La semaine dernière a été marquée par la publication des chiffres de croissance de Q4, le commerce international du mois de Janvier ainsi que le document de conjoncture de la BCT, beaucoup de choses à commenter en perspective :
- La croissance en Q4 a été de -0.3%, une légère baisse de l’activité par rapport à Q3, meilleure qu’anticipé tirée par :
(I) le secteur des industries mécaniques et électriques tourné vers l’export bénéficiant du bon contexte international pour l’industrie en Europe (achat de voitures et biens d’équipement de maison boosté par le confinement),
(II) le secteur du bâtiment et matériaux de construction après des années de crise du secteur qui commence progressivement à voir le bout du tunnel et la baisse des stocks d’invendus,
(III) le secteur des autres services (hors tourisme, restaurants, transport), par exemple le secteur bancaire bénéficiant des intérêts de retard qui ont été appliqués aux crédits sous la bénédiction des autorités et donc a eu un de ses meilleurs taux de croissance, ainsi que le confinement moins strict en Q4 qui a boosté l’activité.
-L’investissement reste à des niveaux très bas, preuve à l’appui, les importations de machines, outils, les crédits de leasing qui sont à des niveaux alarmants.
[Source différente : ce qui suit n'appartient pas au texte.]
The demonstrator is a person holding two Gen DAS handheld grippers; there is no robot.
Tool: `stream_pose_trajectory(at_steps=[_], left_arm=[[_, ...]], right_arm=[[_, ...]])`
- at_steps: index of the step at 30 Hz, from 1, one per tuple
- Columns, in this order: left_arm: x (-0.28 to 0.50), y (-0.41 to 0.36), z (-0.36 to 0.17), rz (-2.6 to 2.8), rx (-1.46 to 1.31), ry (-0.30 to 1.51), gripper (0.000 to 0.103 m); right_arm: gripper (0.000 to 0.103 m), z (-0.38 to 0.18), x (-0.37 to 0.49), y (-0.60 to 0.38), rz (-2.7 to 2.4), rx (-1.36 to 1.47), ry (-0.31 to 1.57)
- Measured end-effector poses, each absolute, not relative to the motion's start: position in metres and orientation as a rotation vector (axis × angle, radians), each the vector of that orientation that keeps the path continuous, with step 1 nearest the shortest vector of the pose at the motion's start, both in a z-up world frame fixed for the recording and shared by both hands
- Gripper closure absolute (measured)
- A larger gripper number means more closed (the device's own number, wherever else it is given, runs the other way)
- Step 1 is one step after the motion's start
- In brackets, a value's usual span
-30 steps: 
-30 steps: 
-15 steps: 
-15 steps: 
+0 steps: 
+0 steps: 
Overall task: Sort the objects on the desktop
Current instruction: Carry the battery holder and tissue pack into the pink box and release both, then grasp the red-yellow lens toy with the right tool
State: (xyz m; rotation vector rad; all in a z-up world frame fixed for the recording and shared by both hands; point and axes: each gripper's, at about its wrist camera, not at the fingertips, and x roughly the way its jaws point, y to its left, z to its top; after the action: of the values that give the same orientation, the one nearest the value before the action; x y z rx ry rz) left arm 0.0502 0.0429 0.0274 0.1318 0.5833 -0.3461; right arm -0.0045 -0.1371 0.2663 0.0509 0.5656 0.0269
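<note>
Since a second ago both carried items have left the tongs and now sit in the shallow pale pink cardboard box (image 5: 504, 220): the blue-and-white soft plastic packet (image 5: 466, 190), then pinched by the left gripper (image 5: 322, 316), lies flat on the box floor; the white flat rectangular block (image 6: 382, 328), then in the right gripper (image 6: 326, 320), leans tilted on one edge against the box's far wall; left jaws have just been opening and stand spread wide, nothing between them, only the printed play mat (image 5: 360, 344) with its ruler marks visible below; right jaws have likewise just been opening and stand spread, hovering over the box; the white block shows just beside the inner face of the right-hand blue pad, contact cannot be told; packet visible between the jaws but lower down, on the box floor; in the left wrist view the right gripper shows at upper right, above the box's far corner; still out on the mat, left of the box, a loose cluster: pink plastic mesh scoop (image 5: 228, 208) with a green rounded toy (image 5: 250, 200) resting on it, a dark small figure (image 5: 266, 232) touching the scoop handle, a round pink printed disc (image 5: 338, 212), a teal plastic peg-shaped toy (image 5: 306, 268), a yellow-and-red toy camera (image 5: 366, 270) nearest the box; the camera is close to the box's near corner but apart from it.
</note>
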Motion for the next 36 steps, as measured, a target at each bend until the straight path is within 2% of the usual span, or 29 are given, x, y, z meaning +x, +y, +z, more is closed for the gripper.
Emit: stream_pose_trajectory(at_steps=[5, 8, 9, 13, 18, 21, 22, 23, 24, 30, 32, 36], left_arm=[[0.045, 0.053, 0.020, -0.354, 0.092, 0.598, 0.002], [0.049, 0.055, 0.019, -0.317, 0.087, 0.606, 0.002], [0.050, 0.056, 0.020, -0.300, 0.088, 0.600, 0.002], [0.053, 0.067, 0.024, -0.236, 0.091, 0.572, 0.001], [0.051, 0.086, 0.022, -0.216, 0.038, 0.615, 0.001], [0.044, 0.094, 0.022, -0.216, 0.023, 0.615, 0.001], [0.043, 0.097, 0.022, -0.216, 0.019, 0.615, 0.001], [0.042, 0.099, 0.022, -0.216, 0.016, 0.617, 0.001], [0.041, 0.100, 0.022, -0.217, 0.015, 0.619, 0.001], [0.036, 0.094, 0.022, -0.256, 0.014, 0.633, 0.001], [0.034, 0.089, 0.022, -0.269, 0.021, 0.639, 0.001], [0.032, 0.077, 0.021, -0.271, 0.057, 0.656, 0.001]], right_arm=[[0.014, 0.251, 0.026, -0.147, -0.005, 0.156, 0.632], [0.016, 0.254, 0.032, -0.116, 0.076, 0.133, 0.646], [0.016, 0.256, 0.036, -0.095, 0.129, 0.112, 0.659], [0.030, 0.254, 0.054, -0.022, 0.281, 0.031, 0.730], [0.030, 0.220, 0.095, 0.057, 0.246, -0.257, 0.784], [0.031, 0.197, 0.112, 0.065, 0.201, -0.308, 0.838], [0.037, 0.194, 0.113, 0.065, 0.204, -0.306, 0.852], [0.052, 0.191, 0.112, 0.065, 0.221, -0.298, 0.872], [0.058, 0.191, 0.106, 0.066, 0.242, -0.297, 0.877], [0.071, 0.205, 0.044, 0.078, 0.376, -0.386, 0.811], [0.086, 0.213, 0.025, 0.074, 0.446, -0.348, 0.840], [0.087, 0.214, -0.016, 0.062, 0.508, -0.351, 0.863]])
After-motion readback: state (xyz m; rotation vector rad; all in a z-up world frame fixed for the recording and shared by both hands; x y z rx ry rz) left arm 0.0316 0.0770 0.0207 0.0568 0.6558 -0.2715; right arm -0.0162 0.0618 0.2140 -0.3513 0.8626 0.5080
Ce trend ne s’inverse toujours pas et n’a pas l’air d’inquiéter les autorités monétaires. Les chiffres d’importations de Janvier montrent que le retour à la croissance sera très lent pour la Tunisie.
- La note de conjoncture de la BCT ferme la voie à des baisses de taux clairement selon ma compréhension, quand il y a avait 0.5% d’inflation annuelle venant des prix de tabac qui sont généralement exclus des indices d’inflation que les banques centrales essaient de maîtriser, la BCT n’avait pas hésité à augmenter les taux car l’inflation était à un niveau élevé, maintenant que par des effets de base, ces 0.5% d’inflation vont sortir du taux d’inflation annuel, la BCT justifie que même si l’inflation baissera dans les prochains mois à cause des prix de tabac, elle resterait « vigilante ». Une contradiction claire, car il y avait une marge pour mieux aider l’économie l’année dernière.
- Vu les conditions financières très très restrictives, le secteur du tourisme qui sera très loin de retourner à la normale cette année, l’investissement qui continuera à tirer l’activité vers le bas, la croissance du secteur agricole qui sera négative (récolte d’olives, récolte des céréales souffrant du manque de fertilisants et manque de pluie dans certaines régions,...), le secteur financier qui n’aura pas les mêmes cadeaux, il sera très difficile voire impossible d’atteindre 4% de croissance, 3% est possible.
- Le principal objectif de la BCT selon les messages que je perçois sont la stabilité du dinar et le niveau de réserves, choses qu’ils ne pourront pas garder au niveau actuel vu la hausse des prix de l’énergie, des céréales, l’absence de bonne récolte d’olives et le tourisme qui sera toujours à des niveaux historiquement bas. Les réserves de change baisseront encore plus en cas de difficulté de lever des dettes extérieures à un niveau suffisant pour compenser les remboursements, mon scénario central.
- J’anticipe que l’inflation ne verra pas un rebondissement et avoisinera 4.5% en moyenne car les effets d’appréciation du dinar continuent à faire baisser les pressions inflationnistes avec du retard, de chômage élevé et faible demande ainsi que l’incapacité de l’état à augmenter systématiquement les salaires et retraites mettront une pression sur l’inflation alors que la BCT a l’air d’anticiper une hausse de l’inflation au-dessus de 5%.
Par conséquent, vu que la BCT ferme la porte à la baisse des taux, les taux réels très élevés par rapport au potentiel de croissance vont être un frein encore plus élevé sur l’activité sans permettre à la BCT de limiter la baisse de ses réserves de change.
- Le gros point d’interrogation est jusqu’à quand le pouvoir continuera à faire comme si le pays est en business as usual alors que la probabilité d’une grande secousse augmente tous les jours, sans FMI et aide externe, il est impossible de continuer à fonctionner normalement.
L’année 2021 concentre tous les risques (pas de tourisme, secteur agricole qui fait vivre beaucoup de gens en difficulté, facture d’importation en hausse, entreprises publiques qui ont épuisé toutes les marges de manœuvre et dont l’état va être obligé de rembourser les dettes de certaines). La probabilité d’être obligé de prendre des mesures non populaires face au mur n’a jamais été aussi élevée et proche de 100%. Des agitations sociales et politiques sont à l’horizon.